Java Tip 128: Create a quick-and-dirty XML parser

Parse valid XML using minimal code

XML is a popular data format for several reasons: it is human readable, self-describing, and portable. Unfortunately, many Java-based XML parsers are very large; for example, Sun Microsystems’ jaxp.jar and parser.jar libraries are 1.4 MB each. If you are running with limited memory (for example, in a J2ME (Java 2 Platform, Micro Edition) environment), or bandwidth is at a premium (for example, in an applet), using those large parsers might not be a viable solution.

Those libraries’ large size is partly due to having a lot of functionality—perhaps more than you require. They validate XML DTDs (document type definitions), possibly schemas, and more.
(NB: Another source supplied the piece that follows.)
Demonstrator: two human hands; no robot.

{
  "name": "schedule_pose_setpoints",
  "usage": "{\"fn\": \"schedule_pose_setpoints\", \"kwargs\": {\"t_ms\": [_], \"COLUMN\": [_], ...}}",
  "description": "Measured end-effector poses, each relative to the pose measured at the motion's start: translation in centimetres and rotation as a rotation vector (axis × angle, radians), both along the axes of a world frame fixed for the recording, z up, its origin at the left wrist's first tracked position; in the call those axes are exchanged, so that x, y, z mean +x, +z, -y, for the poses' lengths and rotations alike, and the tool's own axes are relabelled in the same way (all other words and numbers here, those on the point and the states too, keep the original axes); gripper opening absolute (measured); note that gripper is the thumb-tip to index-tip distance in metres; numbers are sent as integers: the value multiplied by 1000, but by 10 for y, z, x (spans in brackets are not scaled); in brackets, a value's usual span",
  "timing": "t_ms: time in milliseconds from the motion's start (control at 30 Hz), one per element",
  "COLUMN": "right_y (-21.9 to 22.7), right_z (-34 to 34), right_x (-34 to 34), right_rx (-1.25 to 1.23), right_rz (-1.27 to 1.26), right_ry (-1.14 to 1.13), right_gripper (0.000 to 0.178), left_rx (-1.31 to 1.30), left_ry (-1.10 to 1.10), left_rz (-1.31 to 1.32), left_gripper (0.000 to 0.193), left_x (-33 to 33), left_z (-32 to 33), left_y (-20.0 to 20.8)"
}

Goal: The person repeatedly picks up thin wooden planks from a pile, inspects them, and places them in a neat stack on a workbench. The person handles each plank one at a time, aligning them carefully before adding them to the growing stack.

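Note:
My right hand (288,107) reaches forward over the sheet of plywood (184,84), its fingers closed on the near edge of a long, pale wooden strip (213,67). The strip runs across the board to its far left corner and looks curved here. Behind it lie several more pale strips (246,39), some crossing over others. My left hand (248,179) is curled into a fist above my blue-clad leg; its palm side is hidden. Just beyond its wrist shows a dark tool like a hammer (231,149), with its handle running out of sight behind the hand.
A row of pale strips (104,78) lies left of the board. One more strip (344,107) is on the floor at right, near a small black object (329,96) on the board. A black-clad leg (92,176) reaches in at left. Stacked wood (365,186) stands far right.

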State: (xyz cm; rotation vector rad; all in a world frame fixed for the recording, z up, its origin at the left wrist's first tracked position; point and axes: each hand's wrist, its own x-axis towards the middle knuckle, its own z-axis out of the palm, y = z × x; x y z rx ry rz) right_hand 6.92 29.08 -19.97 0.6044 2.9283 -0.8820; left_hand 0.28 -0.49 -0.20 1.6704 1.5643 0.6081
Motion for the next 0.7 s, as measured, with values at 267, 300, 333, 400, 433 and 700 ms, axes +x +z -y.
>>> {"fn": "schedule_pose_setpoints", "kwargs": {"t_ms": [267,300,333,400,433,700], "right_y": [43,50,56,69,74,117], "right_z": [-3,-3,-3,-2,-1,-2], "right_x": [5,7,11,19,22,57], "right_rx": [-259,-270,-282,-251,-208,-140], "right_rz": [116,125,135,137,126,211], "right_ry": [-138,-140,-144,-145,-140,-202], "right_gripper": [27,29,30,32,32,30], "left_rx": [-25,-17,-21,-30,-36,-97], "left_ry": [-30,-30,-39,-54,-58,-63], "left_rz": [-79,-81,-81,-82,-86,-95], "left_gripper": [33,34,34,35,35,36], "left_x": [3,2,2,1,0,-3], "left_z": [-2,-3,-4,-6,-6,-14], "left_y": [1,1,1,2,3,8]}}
However, you might already know that your application will receive valid XML. Also, you might already decide that you want just the UTF-8 character set. Therefore, you really want event-based processing of XML elements and translation of standard XML entities—you want a nonvalidating parser.
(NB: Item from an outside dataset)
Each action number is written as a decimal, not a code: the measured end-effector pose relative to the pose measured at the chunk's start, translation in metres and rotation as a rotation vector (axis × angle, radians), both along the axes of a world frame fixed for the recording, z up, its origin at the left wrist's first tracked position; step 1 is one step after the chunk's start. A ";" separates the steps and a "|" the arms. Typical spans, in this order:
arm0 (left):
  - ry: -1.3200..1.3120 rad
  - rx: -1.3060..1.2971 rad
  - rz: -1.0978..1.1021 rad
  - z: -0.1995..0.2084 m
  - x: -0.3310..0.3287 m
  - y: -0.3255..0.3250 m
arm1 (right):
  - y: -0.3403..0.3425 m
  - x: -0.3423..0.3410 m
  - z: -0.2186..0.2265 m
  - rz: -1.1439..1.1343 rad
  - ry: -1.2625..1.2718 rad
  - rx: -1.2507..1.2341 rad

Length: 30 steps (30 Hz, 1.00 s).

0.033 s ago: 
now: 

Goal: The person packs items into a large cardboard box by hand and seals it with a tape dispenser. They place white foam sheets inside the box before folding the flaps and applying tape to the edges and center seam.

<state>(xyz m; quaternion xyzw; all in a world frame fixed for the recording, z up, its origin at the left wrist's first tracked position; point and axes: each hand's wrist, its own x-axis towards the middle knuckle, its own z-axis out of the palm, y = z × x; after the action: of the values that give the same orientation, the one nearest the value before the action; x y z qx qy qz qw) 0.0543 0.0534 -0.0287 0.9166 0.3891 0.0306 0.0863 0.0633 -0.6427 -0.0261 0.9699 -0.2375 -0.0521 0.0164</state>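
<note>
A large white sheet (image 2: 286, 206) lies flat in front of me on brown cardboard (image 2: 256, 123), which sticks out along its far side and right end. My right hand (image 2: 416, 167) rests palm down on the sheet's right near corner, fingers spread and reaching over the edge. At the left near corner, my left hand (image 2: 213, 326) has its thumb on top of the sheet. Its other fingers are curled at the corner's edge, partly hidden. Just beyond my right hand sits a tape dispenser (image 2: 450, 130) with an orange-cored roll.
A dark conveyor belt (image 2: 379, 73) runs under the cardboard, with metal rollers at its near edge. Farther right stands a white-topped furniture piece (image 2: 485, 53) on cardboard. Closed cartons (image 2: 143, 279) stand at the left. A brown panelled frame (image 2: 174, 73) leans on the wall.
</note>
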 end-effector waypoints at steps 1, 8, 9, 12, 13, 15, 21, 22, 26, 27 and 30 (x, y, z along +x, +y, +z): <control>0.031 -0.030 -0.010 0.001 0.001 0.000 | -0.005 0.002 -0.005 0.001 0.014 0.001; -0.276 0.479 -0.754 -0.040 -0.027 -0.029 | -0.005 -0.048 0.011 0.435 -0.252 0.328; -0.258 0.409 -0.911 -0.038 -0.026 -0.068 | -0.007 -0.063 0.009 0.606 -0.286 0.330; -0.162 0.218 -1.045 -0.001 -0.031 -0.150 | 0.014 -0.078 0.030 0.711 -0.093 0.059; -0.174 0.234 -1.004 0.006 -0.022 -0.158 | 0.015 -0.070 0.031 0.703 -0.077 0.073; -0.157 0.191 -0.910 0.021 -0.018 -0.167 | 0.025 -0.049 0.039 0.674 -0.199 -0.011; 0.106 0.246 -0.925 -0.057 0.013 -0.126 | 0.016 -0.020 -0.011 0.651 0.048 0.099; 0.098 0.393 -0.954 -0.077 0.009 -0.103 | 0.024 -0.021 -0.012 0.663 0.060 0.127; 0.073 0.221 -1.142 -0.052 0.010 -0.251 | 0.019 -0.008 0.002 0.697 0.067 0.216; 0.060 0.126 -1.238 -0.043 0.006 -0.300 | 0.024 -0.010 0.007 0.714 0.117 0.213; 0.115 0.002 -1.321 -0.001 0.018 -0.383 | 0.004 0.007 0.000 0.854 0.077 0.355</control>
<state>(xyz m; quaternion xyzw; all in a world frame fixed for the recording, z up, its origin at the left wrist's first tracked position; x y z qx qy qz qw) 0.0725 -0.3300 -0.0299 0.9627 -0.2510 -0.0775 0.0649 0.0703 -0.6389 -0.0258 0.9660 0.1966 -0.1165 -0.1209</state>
Note: You can download this article’s source code in Resources.

Why not just use SAX?

You could implement SAX (Simple API for XML) interfaces with limited functionality, throwing an exception named NotImplemented when you encountered something unnecessary.
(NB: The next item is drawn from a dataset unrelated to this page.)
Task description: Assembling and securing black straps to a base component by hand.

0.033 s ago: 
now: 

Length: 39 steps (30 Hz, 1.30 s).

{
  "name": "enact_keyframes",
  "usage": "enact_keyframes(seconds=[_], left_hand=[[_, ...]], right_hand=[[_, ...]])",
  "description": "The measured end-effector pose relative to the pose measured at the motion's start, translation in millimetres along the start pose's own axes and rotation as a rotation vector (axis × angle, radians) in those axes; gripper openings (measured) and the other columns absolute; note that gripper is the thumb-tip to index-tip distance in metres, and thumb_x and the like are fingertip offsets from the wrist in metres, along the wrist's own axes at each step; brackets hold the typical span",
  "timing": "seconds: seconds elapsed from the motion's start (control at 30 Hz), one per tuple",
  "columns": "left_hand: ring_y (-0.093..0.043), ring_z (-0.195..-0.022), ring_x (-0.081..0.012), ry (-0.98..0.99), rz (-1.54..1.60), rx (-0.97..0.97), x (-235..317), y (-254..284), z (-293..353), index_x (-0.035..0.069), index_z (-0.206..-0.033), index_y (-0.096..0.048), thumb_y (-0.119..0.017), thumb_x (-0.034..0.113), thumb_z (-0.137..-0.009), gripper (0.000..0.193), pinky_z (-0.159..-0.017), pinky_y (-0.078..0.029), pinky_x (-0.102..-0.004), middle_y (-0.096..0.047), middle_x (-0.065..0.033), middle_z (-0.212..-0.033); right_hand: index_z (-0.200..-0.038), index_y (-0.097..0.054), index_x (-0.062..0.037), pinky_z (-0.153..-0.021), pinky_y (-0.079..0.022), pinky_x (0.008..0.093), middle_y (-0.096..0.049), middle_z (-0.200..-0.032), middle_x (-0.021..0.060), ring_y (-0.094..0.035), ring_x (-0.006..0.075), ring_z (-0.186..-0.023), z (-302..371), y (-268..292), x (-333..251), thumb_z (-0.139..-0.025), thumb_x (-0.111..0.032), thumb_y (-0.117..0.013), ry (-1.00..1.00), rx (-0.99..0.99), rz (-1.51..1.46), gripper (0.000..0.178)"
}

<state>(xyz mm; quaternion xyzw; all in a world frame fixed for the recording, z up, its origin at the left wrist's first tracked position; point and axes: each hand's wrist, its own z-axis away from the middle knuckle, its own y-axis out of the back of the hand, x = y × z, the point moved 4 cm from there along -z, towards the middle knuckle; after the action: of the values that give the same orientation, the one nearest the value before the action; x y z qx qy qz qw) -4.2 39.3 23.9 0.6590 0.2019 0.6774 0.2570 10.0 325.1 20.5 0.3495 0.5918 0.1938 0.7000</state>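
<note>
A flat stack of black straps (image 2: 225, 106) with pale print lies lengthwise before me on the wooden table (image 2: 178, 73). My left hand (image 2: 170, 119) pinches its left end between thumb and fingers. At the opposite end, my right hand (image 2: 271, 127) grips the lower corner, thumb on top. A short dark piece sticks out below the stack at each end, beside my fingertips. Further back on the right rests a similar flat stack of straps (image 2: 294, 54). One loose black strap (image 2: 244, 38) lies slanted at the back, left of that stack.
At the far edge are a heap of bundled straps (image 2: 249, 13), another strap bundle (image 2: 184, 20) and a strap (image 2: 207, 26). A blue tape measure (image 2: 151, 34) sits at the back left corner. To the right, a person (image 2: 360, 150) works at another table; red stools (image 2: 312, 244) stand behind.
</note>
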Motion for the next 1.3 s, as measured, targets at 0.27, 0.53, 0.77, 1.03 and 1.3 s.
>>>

Undoubtedly, you could develop something much smaller than the 1.4 MB jaxp.jar/parser.jar libraries. But instead, you can cut down the code size even more by defining your own classes. In fact, the package we construct here will be considerably smaller than the jar file containing the SAX interface definitions.

Our quick-and-dirty parser is event-based like the SAX parser. Also like the SAX parser, it lets you implement an interface to catch and process events corresponding to attributes and start/end element tags. Hopefully, those of you who have used SAX will find this parser familiar.

Limit XML functionality

Many people want XML’s simple, self-describing textual data format. They want to easily pick out elements, attributes and their values, and elements’ textual content. With that in mind, let’s consider what functionality we need to preserve.

Our simple parsing package has just one class, QDParser, and one interface, DocHandler. The QDParser itself has one public static method, parse(DocHandler,Reader), which we will implement as a finite state machine.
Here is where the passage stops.